Task inputs ▸
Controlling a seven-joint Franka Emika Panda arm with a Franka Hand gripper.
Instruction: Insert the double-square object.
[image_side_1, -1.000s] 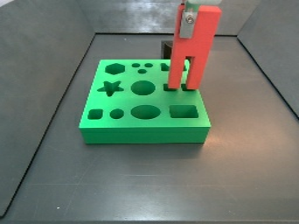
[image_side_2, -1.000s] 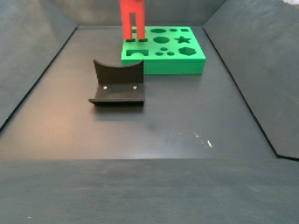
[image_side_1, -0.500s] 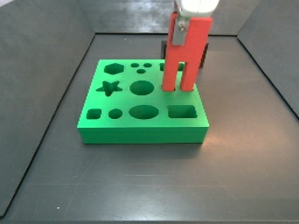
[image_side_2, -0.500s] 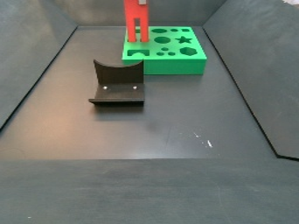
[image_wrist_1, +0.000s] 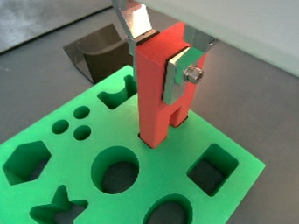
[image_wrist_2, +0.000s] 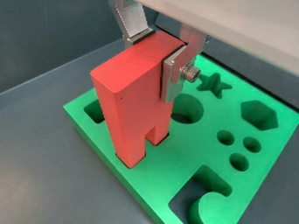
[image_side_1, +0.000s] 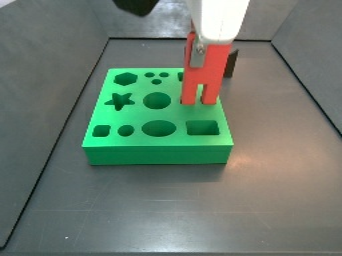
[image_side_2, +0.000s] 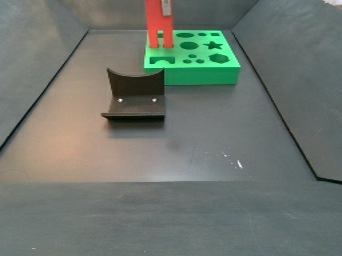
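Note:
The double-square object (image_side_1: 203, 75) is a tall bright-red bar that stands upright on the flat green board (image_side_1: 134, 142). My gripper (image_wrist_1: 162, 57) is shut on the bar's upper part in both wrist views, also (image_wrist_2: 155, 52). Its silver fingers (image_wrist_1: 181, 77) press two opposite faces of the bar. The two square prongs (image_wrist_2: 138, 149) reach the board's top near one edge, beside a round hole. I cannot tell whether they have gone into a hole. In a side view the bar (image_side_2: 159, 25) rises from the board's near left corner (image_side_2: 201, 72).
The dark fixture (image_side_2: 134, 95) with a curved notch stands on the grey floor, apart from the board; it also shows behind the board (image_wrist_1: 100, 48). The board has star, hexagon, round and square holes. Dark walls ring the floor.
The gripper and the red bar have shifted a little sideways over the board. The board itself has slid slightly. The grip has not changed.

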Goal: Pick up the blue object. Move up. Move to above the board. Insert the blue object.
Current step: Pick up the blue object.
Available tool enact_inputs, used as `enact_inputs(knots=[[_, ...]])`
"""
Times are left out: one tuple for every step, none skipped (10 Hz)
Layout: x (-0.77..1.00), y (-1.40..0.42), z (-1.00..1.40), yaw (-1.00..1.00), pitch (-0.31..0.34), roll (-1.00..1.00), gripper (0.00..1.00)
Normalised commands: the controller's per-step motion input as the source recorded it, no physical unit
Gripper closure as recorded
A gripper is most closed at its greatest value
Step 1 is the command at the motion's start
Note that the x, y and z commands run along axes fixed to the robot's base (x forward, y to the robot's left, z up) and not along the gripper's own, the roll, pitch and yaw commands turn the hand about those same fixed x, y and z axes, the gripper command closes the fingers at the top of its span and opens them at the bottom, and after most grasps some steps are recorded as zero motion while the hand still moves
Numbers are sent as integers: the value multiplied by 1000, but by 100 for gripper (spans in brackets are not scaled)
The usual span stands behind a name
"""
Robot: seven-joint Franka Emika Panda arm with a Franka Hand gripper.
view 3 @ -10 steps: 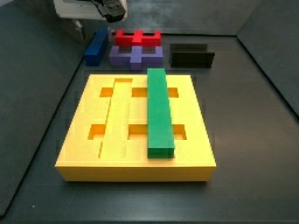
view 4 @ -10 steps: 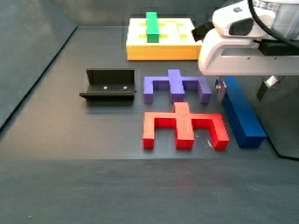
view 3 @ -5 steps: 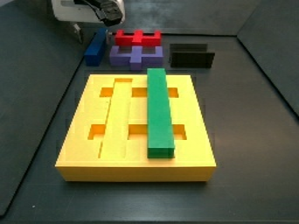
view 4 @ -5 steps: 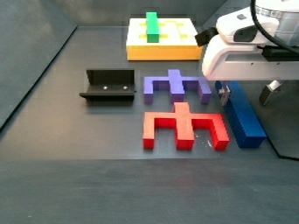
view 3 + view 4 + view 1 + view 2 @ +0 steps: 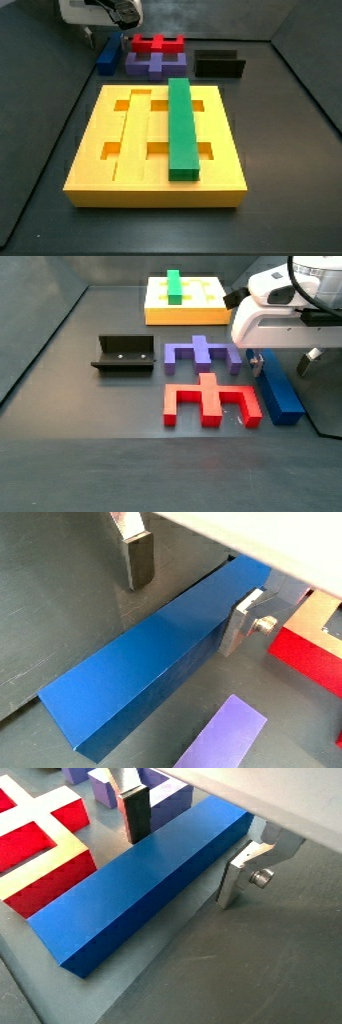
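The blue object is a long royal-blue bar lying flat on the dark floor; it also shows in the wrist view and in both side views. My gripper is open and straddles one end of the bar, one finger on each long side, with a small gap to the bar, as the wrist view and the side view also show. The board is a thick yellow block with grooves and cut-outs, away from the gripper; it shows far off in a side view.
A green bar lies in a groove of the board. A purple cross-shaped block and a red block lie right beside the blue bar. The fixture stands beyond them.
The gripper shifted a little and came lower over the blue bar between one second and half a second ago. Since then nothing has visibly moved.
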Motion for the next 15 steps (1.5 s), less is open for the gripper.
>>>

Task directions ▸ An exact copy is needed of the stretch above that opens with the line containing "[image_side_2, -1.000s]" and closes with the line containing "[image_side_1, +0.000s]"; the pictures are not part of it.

Output for this task ▸
[image_side_2, -1.000s] 
[image_side_1, -0.500s] 
[image_side_2, -0.500s] 
[image_wrist_1, +0.000s] 
[image_wrist_2, +0.000s] 
[image_side_1, +0.000s] 

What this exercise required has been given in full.